The band gets a bit funky on 'Seven Inch Drop.' Taylor switches between an interesting effect and a clean sound. The horns blast out a bright, brassy sound.
'Sunset In Mexico' opens with horns reminiscent of Herb Albert and the Tijuana Brass. Dennis Blackmon conjures up a classic early '70s vibe on Hammon B-3 organ. Taylor reveals a bit of Carlos Santana influence in his solo.
Bass player John Roberts lays down a strong foundation for 'Shorts, Socks & Sandals,' spicing things up with some thumb slapping technique.
Taylor's vocals appear for the first time on 'Enough For 2,' a tale of true love that could be ending for some reason.
'Sitting here having a glass of wine/and having a funky time/soon there will be no you/in my life there will be blue.' This is basically a pop song, with Roberts punctuating the music with some bass licks.
'Funky Stitch' brings to mind War, the early 1970s band that combined rock with jazz and funk.

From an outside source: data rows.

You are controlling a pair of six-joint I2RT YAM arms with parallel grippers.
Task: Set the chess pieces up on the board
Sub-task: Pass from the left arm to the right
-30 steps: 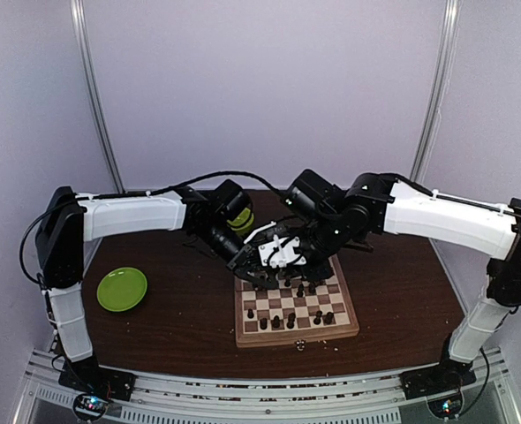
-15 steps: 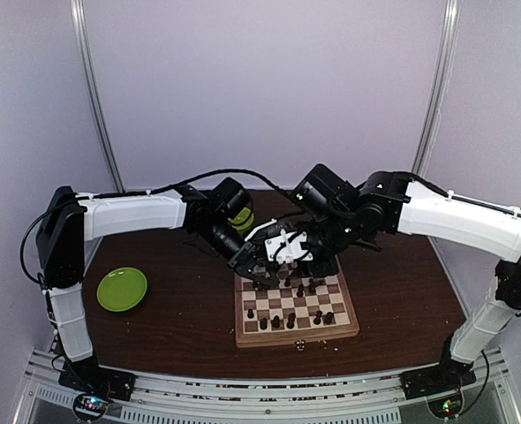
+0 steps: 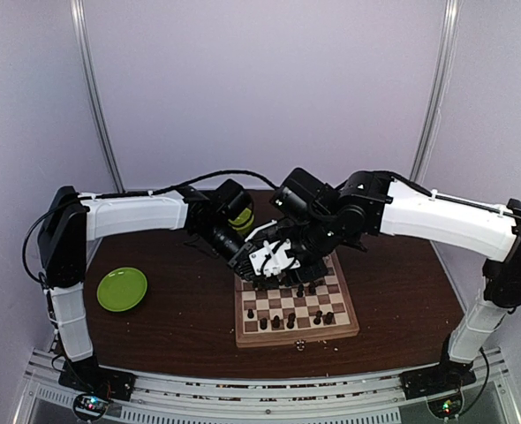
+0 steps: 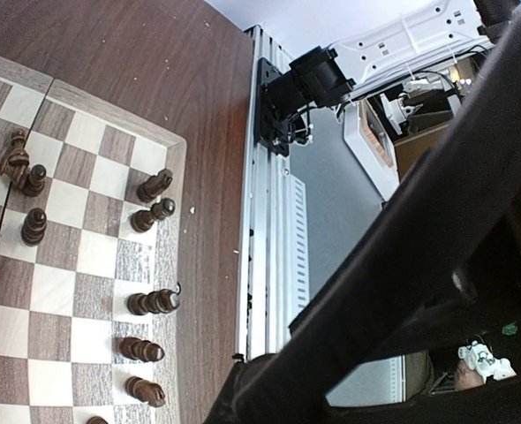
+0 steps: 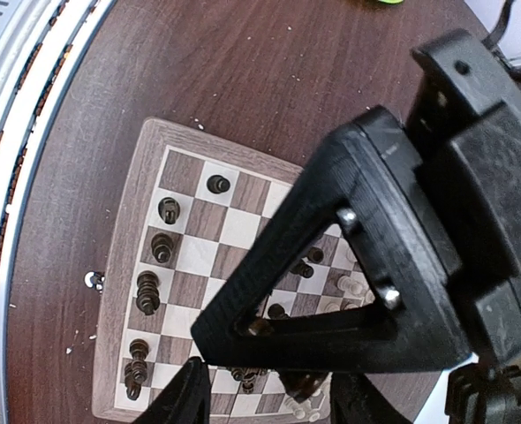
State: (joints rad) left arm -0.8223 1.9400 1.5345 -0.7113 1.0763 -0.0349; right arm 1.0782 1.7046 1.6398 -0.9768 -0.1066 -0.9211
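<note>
Fingers of the right gripper now stand apart, having sprung open within the last second as it swung out and back over the far rows; they clamp nothing that I can see, so I'd guess a man was just let go; beneath them lies the board, with dark chess pieces ranked along its edge off to their left; the left gripper, crowding in just ahead of them, stays pinched together, on what I cannot tell.
</note>
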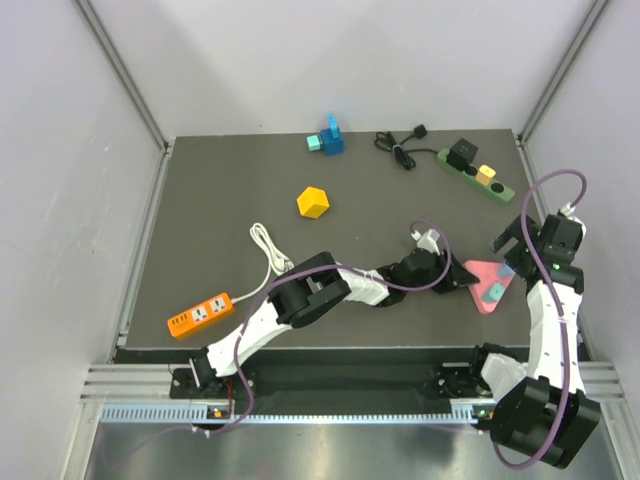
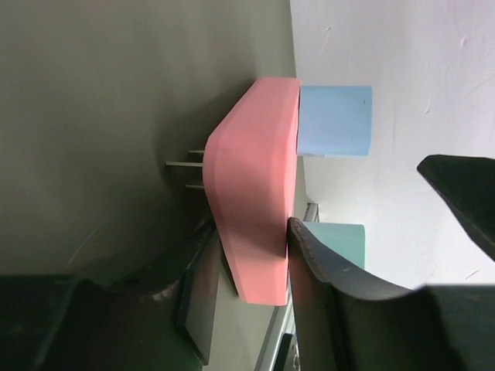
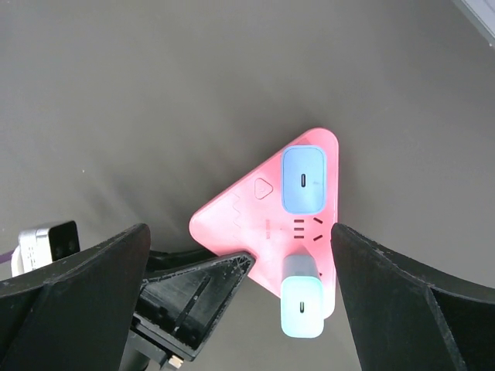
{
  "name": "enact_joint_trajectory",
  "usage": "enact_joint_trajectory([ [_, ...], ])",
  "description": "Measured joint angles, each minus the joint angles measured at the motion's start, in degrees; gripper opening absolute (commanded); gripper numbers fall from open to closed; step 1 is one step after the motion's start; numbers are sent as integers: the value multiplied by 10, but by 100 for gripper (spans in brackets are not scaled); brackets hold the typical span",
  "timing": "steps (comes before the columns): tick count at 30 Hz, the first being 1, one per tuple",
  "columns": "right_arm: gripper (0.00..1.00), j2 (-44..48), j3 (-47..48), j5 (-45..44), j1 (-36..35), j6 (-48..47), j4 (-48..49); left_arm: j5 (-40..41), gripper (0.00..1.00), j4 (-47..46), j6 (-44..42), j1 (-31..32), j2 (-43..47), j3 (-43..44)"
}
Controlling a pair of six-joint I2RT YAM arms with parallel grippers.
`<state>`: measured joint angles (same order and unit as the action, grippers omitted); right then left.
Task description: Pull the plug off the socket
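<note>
The socket (image 1: 476,173), a long green strip, lies at the table's far right with a black plug block (image 1: 461,155) and a yellow one (image 1: 485,173) standing in it; both grippers are far from it. Nearer, a pink triangular power block (image 1: 484,270) (image 3: 267,220) (image 2: 251,178) carries a blue charger (image 3: 304,179) (image 2: 335,120) and a pale teal charger (image 3: 302,305) (image 2: 340,239). My left gripper (image 1: 455,277) (image 2: 255,232) is shut on the pink block's left corner, one finger on top and one beneath. My right gripper (image 1: 510,250) (image 3: 240,229) hangs open above the block, fingers straddling it.
An orange power strip (image 1: 200,313) with a white cable (image 1: 268,248) lies front left. A yellow block (image 1: 313,202) sits mid-table and blue blocks (image 1: 327,139) at the back. The green strip's black cable (image 1: 400,148) coils behind. The pink block lies close to the right table edge.
</note>
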<state>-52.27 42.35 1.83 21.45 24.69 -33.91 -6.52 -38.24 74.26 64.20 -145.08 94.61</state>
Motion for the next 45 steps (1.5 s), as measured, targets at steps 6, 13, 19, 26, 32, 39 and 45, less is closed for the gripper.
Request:
enact_joint_trajectory([
  [6, 100, -7, 0, -3, -1, 0, 2, 7, 1, -8, 8, 2, -2, 2],
  [13, 100, -16, -8, -2, -14, -7, 10, 33, 0, -38, 3, 4, 45, -87],
  [19, 91, -26, -26, 11, -25, -7, 23, 50, 0, -54, -9, 3, 91, -160],
  [26, 84, -69, -50, 45, -30, -7, 43, 57, 0, -61, -8, -1, 112, -195],
  [32, 79, -95, -56, 59, -30, -12, 60, 38, 0, -87, 7, -14, 113, -219],
  [39, 73, -117, -70, 75, -31, -17, 92, 25, 0, -92, 9, -20, 113, -223],
  [45, 64, -120, -82, 83, -31, -19, 107, 23, 0, -90, 11, -21, 113, -223],
])
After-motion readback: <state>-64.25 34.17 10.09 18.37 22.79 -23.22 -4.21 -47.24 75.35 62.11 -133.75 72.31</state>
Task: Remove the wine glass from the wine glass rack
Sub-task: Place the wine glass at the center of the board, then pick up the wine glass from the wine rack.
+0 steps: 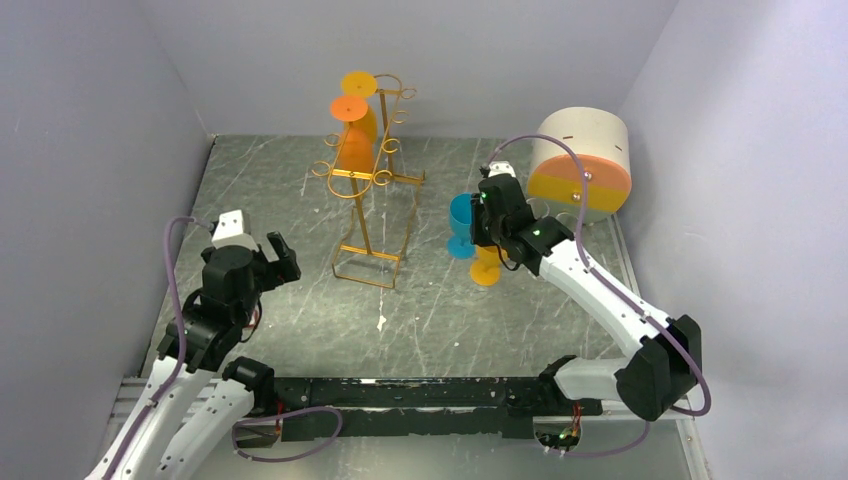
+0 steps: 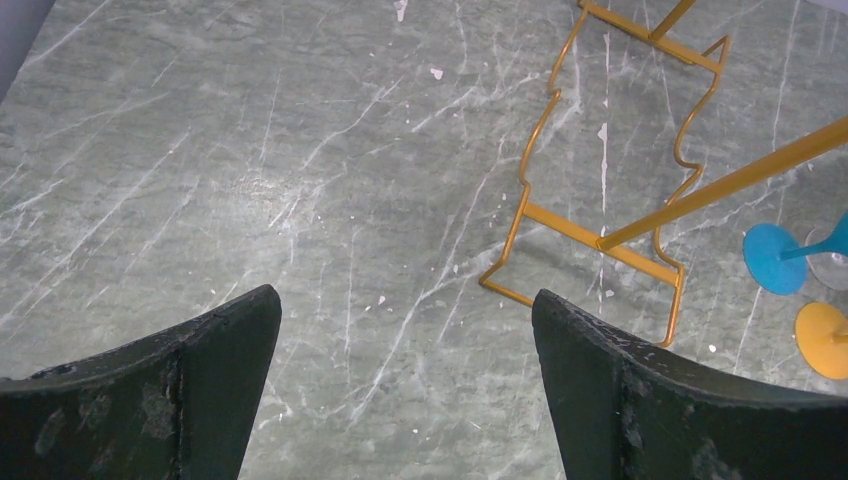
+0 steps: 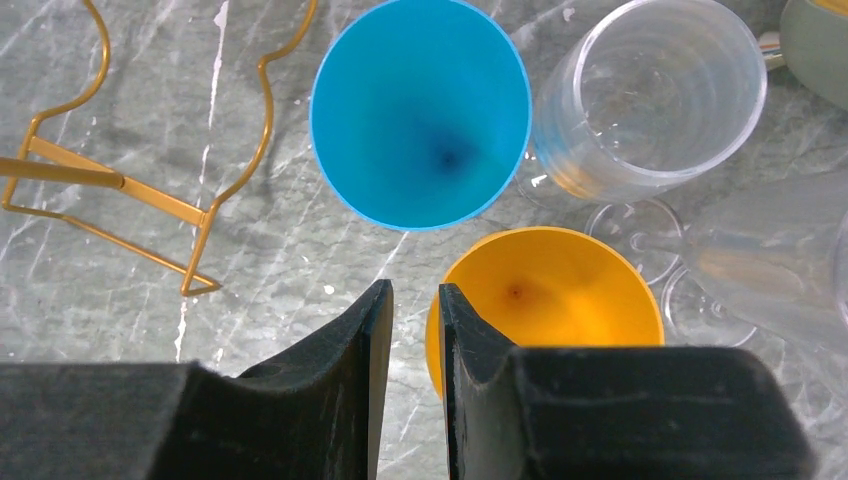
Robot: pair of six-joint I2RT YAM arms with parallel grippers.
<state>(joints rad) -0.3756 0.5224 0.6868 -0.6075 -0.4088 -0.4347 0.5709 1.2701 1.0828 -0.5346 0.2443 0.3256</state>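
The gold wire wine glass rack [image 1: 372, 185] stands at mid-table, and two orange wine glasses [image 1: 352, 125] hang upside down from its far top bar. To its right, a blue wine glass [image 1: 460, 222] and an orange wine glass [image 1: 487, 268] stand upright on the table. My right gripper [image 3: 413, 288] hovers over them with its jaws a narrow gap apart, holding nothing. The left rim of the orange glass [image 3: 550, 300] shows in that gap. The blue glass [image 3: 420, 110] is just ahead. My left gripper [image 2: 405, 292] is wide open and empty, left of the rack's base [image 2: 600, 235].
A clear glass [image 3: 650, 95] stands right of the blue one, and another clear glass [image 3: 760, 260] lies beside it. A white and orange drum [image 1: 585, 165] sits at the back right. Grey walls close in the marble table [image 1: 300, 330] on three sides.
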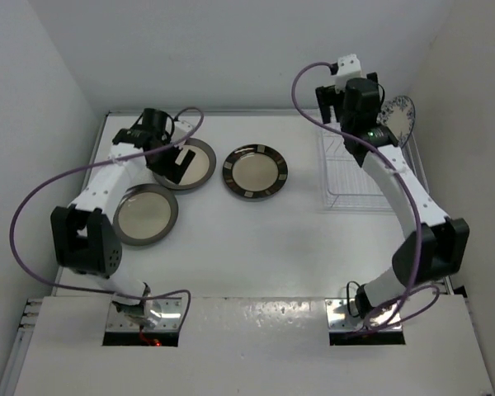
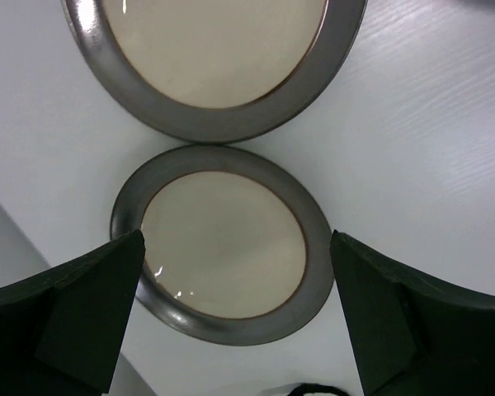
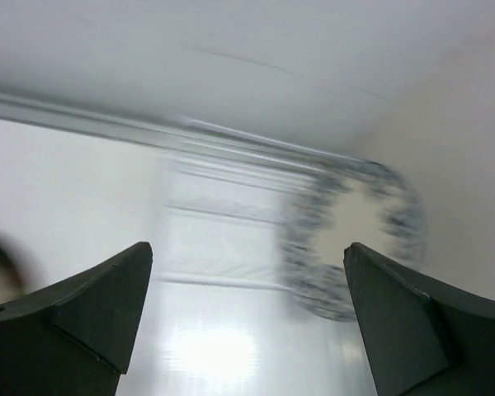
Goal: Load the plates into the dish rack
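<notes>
Two cream plates with dark metallic rims lie at the left: the far one point(image 1: 193, 158) point(image 2: 214, 58) and the near one point(image 1: 145, 215) point(image 2: 223, 243). A cream plate with a brown patch-marked rim point(image 1: 255, 172) lies mid-table. A white plate with a blue floral pattern point(image 1: 397, 116) point(image 3: 355, 239) stands at the far right end of the clear wire dish rack point(image 1: 356, 180) point(image 3: 219, 239). My left gripper point(image 1: 172, 167) point(image 2: 235, 239) is open and empty, just above the far dark-rimmed plate. My right gripper point(image 1: 337, 111) point(image 3: 247, 247) is open and empty, raised over the rack's far left end.
White walls close the table on the left, back and right. The rack sits close to the right wall. The right wrist view is blurred by motion. Purple cables loop from both arms.
</notes>
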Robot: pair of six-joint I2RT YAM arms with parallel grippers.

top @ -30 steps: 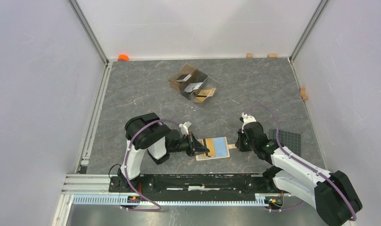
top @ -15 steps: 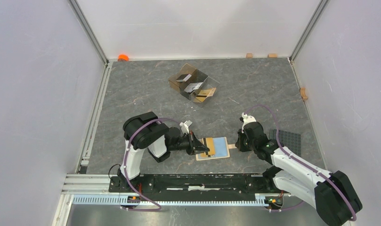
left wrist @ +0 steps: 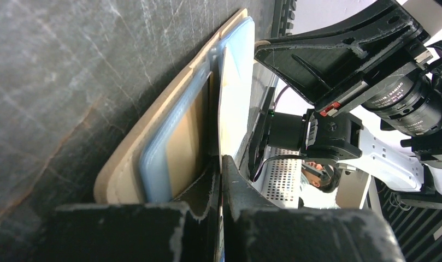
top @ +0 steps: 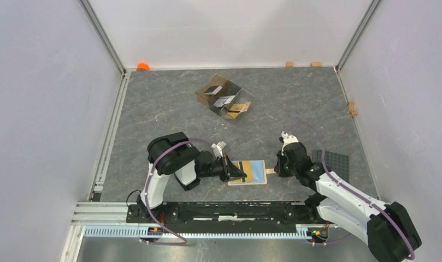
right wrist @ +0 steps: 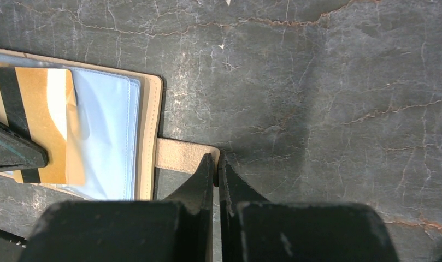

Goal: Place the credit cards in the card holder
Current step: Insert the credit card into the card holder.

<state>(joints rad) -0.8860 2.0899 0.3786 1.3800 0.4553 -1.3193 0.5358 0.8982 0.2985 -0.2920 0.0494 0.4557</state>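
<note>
the card holder (top: 252,171) lies open on the tabletop (top: 169,109) between the arms. the left end effector (left wrist: 221,164) is clamped on one orange-gold credit card (right wrist: 41,125), angled into the light blue pocket (right wrist: 106,136); judged mid-insertion. the right end effector (right wrist: 216,164) is closed, tips bearing on the snap tab (right wrist: 180,155), apparently pinning the holder against sliding. count: one holder, one held card, three cards visible in the divided box (top: 225,98).
</note>
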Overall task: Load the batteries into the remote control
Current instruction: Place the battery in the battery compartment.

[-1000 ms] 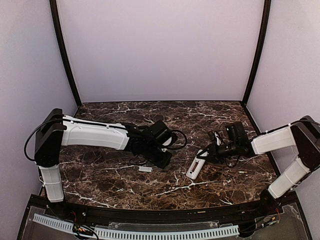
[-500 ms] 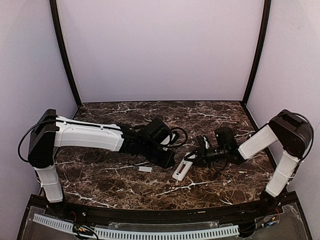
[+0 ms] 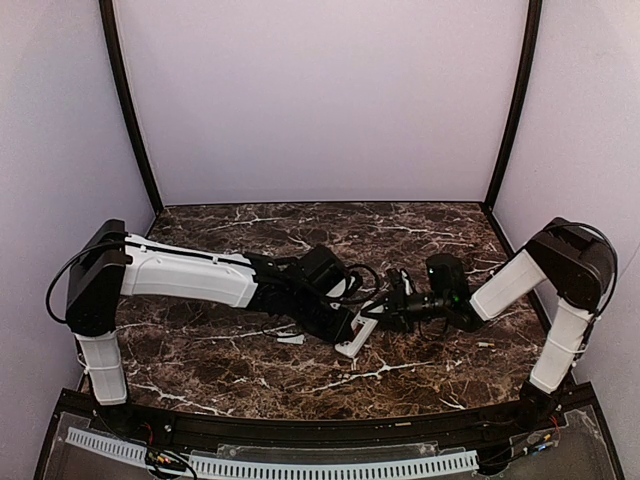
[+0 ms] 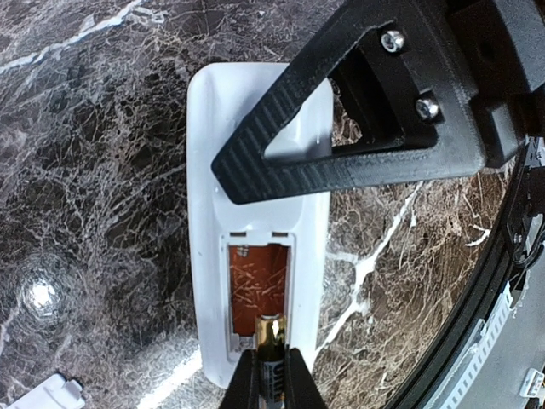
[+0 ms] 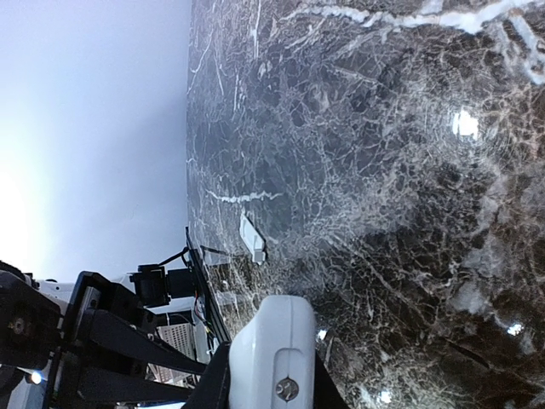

Blackmon's keyboards move to the forefront with a long solo, then moves to the background as Taylor rattles off his solo.
'Don't Hate The Player' veers into blues territory. The lyrics are about a no-good character who can't hold a job and provide for his family. 'I've got five dollars in my pocket/and I was supposed to buy my daughter some new shoes/I know my wife is not going to be happy/and I feel less than a lowly fool.'
On 'Romantic Moments,'Taylor longs for a woman he loved who has died. 'If I could, I would/bring you back to life/and If I should see someone else, girl/it would be a problem in my life.'
'Straight With Scissors' is just Taylor and Blackmon. Taylor solos in the first half of the song, then turns the spotlight over to keyboards for the rest.
Taylor is a talented guitarist, and could easily had this album revolve around his solos. He recognizes the talent that surrounds him, and knows when to hold back and let the other guys display their skills.
'TaylorMade' is available at Another Record Store at the Tacoma Mall and Buzzards in downtown.
Ed Taylor plays at 9 pm on friday, March 3 at Pub 54 in Tacoma and at 8 pm on Saturday, March 4 at HG Bistro in Puyullup.